» **ABOUT THIS EXERCISE**: Your reply must be one number: the count of lines in the data below that contain "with".

>>>>>

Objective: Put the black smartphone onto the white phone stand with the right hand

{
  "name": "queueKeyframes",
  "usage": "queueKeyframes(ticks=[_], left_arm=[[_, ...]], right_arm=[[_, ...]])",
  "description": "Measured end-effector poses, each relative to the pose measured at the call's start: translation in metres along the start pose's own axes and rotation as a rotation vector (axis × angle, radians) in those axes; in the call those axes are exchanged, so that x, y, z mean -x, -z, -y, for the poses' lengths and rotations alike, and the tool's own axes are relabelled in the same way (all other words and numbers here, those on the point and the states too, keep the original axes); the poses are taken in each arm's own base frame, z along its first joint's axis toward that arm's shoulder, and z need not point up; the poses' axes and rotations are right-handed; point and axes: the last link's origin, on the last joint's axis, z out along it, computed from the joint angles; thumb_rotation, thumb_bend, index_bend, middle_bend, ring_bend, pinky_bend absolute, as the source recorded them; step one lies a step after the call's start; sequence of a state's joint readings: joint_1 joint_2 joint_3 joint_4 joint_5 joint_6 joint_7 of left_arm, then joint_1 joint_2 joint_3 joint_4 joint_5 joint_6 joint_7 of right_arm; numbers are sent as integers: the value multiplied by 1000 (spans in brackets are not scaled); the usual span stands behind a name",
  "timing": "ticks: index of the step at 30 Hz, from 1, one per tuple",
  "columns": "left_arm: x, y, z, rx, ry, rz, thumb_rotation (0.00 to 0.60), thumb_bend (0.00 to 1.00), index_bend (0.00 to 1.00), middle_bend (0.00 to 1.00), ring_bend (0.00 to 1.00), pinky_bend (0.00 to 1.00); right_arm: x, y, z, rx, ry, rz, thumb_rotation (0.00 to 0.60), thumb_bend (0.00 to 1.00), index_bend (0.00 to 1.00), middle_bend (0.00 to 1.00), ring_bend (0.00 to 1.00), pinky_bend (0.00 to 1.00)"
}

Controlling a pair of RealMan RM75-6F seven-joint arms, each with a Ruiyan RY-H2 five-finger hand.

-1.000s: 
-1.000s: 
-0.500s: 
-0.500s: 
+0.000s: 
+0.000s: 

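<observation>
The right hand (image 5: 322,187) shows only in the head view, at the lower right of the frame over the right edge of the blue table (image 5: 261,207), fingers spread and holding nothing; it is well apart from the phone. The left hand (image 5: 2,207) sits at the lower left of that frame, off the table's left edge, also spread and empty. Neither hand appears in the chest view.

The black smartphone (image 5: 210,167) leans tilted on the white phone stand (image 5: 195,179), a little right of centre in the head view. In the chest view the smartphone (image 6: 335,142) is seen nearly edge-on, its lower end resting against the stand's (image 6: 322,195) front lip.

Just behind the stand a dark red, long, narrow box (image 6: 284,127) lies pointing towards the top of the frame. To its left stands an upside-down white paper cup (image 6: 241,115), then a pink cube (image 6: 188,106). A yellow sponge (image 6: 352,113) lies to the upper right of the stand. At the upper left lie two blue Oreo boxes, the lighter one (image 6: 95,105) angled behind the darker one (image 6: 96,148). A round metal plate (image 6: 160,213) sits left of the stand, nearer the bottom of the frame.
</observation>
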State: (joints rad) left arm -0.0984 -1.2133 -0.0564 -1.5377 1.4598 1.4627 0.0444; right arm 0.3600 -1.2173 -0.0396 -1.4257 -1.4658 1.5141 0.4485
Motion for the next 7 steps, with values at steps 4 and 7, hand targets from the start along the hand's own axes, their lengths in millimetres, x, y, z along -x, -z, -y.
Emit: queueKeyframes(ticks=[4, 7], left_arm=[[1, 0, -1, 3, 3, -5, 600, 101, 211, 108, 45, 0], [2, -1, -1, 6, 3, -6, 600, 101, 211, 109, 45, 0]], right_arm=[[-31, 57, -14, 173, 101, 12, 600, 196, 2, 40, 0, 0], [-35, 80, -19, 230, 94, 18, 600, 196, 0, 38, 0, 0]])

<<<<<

» **FINISHED TASK**: 3